3.1.2 - Les limites du financement sur le surplus minier.

La rente est d'abord une mauvaise chose avant d'être une bonne chose comme l'écrivait H.ELSENHANS248. La disponibilité d'une importante rente peut s'accompagner d'une série de dysfonctionnements qui sont liés aussi bien aux fluctuations de son volume et de son pouvoir d'achat qu'à sa propre nature en tant que revenu. Nous nous limiterons ici à livrer certains d'entre eux.

Le premier problème est lié à la non – reproductibilité des produits du sous-sol. Les recettes qu'on en tire ne peuvent assurer, par conséquent, qu'un financement durant une période plus ou moins longue à l'issue de laquelle des activités de remplacement doivent prendre le relais.

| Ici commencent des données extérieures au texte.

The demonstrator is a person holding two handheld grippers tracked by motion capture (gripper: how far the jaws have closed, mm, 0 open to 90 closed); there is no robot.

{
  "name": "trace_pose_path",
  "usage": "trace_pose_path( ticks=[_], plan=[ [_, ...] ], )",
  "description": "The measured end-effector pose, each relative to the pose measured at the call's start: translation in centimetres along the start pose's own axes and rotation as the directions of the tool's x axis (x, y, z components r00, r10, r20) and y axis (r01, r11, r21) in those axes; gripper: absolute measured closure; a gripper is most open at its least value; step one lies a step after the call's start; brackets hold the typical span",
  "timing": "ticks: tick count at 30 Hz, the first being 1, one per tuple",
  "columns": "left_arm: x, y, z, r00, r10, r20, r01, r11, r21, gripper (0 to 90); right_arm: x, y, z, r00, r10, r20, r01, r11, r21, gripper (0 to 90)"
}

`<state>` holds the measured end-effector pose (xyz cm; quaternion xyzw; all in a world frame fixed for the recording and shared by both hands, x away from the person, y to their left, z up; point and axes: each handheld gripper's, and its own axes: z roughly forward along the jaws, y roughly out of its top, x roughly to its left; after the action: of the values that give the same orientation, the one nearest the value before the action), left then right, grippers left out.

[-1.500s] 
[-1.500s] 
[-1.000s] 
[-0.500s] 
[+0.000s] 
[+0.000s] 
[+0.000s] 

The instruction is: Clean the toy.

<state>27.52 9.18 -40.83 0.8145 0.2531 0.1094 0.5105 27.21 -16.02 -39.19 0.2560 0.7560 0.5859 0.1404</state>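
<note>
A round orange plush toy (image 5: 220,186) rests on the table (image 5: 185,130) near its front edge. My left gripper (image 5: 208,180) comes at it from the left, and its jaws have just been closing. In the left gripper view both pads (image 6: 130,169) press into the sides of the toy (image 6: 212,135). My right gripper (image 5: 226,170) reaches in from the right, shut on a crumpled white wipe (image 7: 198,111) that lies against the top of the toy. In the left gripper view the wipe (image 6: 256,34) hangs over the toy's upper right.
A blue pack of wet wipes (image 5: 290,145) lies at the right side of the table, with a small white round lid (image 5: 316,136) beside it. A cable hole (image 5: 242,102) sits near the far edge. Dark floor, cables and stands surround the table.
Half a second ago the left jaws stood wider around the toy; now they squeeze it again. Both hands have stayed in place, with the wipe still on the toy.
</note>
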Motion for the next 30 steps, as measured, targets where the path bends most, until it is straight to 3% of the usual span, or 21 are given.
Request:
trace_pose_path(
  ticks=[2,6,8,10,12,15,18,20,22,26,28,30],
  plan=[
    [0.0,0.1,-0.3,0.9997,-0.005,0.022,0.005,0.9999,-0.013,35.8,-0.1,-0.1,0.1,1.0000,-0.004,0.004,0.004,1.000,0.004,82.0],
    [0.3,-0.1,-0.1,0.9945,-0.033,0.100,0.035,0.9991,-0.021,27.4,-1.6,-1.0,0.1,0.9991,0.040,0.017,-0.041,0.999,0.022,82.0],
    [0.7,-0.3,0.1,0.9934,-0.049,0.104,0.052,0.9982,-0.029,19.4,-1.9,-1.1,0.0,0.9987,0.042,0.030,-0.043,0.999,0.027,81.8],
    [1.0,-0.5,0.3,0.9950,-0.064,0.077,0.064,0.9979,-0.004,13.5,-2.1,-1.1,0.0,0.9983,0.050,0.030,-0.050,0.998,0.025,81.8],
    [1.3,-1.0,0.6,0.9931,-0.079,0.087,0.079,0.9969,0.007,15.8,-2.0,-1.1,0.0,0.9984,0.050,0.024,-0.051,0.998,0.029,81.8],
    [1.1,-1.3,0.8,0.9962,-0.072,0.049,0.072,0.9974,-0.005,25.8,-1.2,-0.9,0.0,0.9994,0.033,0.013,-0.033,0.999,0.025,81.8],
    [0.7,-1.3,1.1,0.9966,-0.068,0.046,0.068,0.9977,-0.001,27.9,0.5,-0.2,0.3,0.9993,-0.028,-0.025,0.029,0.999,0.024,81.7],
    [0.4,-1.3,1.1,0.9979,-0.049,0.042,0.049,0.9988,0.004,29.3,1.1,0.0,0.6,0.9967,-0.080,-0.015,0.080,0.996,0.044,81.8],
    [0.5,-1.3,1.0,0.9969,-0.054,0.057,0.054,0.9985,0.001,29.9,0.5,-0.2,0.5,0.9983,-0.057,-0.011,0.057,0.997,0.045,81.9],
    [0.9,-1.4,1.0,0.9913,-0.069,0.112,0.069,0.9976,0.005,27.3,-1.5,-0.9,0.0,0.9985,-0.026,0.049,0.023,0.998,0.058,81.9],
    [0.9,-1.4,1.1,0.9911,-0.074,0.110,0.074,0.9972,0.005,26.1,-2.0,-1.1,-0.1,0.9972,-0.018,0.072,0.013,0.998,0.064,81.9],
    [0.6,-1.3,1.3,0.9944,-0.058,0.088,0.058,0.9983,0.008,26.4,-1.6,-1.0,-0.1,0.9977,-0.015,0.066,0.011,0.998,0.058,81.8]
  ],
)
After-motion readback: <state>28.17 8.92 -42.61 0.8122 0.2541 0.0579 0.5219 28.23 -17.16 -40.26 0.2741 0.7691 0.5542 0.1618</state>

Leur exploitation, tournée essentiellement vers l'exportation, nécessite préalablement un financement et se pose donc le problème de l'arbitrage entre l'investissement dans le secteur de rente et celui qui sera consacré au reste de l'économie. La dynamique de l'accumulation doit se traduire par une réintroversion de l'investissement au fur et à mesure que les projets lancés et financés sur la rente viendraient à maturité. Autrement dit, le financement sur le produit du travail se substituera à la rente. Les problèmes liés à la maîtrise des projets lancés et aux paiements extérieurs peuvent faire que les délais de maturation deviennent très longs et les difficultés qui leur sont liées soient reportées sur le secteur de rente qui deviendra à son tour une enclave articulée essentiellement sur l'extérieur.

Un autre problème, lié cette fois-ci au marché mondial, consiste à maintenir un pouvoir d'achat aux exportations des ressources naturelles qui soit en adéquation avec le programme d'investissement retenu et dont la réalisation dépend quasiment de la capacité d'importation des biens d'équipement. Le niveau et le pouvoir d'achat des exportations dépendent de l'offre et la demande qui se confrontent sur les marchés internationaux et sur lesquelles un petit pays n'a aucune influence. Cet aspect du financement de l'accumulation sur les ressources naturelles est particulièrement important quand le rapport des exportations au produit intérieur brut est élevé. J. BHAGWATI a déjà montré qu'une forte dégradation des termes de l'échange, dans ce cas, peut se traduire par ce qu'il appelle une "croissance appauvrissante"249. En effet, l'effet des termes de l'échange est tellement important du fait de la forte proportion des exportations dans le produit intérieur brut qu'il ne peut être compensé par une croissance de celui-ci.

Par ricochet, la montée et le poids de l'endettement deviennent très sensibles aux recettes et au pouvoir d'achat des exportations surtout si le pays est extrêmement spécialisé, comme c'est le cas de l'Algérie. La dette est directement articulée au prix d’un seul produit non reproductible. Le coût de la dette, calculé sur la base des termes de l'échange, peut hausser très rapidement. Le pays entre alors dans le cercle infernal de l'endettement et peut voir sa dette s'autonomiser de son projet de développement.

Les répercussions des exportations des ressources naturelles sur les finances publiques sont particulièrement importantes quand c'est l'Etat qui conduit le développement. Les rentrées fiscales au titre de l'activité d'extraction et d'exportation dépendent des prix internationaux. L'épargne publique dont on connaît l'importance et le rôle dans les pays en voie de développement devient alors fonction de ces prix. En période de leur hausse, l'Etat se trouve conforté dans ses fonctions d'entrepreneur du développement et de redistributeur. En période de basse conjoncture, "l'effet cliquet" conduit l'Etat à s'endetter et/ou à utiliser la création monétaire pour financer le déficit de son budget. Dans le cas contraire, il devra renoncer à certains projets et à soutenir le pouvoir d'achat de la population et risque par conséquent de s'exposer à l'impopularité.

Pour toutes ces raisons, le maintien d'un équilibre250 dans le financement de l'accumulation sur les ressources naturelles et les autres sources est de rigueur si l'on veut éviter les effets pervers que peuvent provoquer de fortes fluctuations à la baisse dans les recettes d'exportation.

Une lecture rapide des principaux textes doctrinaux et relatifs à la conduite du développement nous permettra de saisir comment était appréhendé le rôle des hydrocarbures dans l'accumulation en Algérie.

Notes
248.

H. ELSENHANS : "Le Monde arabe et l'Europe dans la nouvelle division internationale" in

actes du colloque organisé à LOUVAIN-LA-NEUVE, CERMAC du 2 au 4 déc. 1982, p. 46.

249.

J. BHAGWATI : "La croissance appauvrissante : note géométrique", in B. Lassurdie Duchene :

"Echange international et croissance", Economica, paris 1972, p. 294.

250.

G. CORM : la chute des prix du pétrole et ses incidences sur le développement des pays

exportateurs. P.G.A n° 409, Avril 1986, p. 33.